Recently, the Royal Australia’s Flying Doctor service had to come up with a unique landing solution for their King Air aircraft when making a midnight emergency landing at a remote outback runway. The solution? 20 toilet rolls doused in diesel fuel were lit on fire and lined up in rows. The Flying Doctor service posted on their Facebook page the incident and it quickly became a hit.

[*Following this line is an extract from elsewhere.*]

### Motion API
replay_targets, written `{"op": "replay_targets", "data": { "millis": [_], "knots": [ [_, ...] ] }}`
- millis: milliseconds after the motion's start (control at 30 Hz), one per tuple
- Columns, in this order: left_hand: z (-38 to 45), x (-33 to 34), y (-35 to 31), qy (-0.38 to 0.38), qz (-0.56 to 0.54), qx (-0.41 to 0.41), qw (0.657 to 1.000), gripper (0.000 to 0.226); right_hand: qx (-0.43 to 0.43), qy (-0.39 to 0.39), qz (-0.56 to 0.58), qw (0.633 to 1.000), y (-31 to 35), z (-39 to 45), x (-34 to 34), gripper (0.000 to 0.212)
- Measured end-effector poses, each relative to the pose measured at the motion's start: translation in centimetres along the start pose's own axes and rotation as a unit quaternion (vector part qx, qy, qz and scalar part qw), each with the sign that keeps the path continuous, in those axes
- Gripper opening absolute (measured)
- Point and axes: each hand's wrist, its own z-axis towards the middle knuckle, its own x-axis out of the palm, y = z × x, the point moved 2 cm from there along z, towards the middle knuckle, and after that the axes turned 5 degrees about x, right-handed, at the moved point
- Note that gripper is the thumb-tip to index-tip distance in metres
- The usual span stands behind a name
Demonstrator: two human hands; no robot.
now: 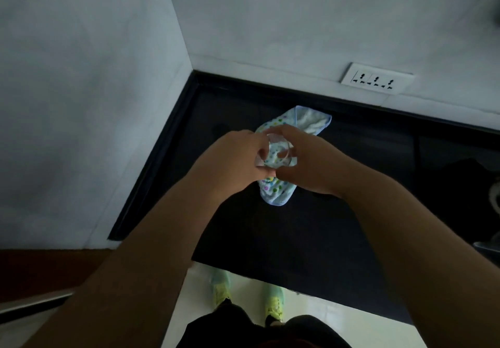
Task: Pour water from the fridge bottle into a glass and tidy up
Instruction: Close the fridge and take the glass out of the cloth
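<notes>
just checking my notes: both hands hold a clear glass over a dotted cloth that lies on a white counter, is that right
Not quite: the counter is black, not white. The head view shows the left hand and right hand holding the clear glass over the dotted cloth, which lies on that dark counter.

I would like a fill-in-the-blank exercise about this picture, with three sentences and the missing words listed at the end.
1. Both hands, the left hand and the right hand, hold a clear ____ above the counter.
2. The dotted cloth lies on the ____ countertop.
3. The white socket plate is mounted on the ____ behind the counter.

Missing words: glass; black; wall
</notes>
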Motion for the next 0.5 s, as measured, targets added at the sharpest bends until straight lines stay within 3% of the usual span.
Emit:
{"op": "replay_targets", "data": {
  "millis": [267,400,500],
  "knots": [
    [-2.7,-2.7,-4.2,-0.077,-0.160,0.017,0.984,0.063,-0.010,-0.113,0.044,0.993,0.5,-5.7,-3.8,0.057],
    [-2.4,-2.4,-5.5,-0.071,-0.178,0.010,0.981,0.029,0.016,-0.144,0.052,0.988,-0.5,-8.3,-4.5,0.055],
    [-2.2,-2.5,-6.9,-0.048,-0.178,0.036,0.982,0.021,0.047,-0.160,0.070,0.983,-0.8,-10.4,-4.5,0.057]
  ]
}}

The aircraft ambulance was summoned when a female farm hand was seriously injured in a vehicle accident at a cattle station in northwest Queensland. The ranch was 200 miles north of the small Queensland town of Cloncurry and had no runway lights and had run out of flares to light its landing strip. Thus the toilet paper solution was implemented.

For pilot Geoff Cobden, it was the only way he could safely land his plane in the dark of night.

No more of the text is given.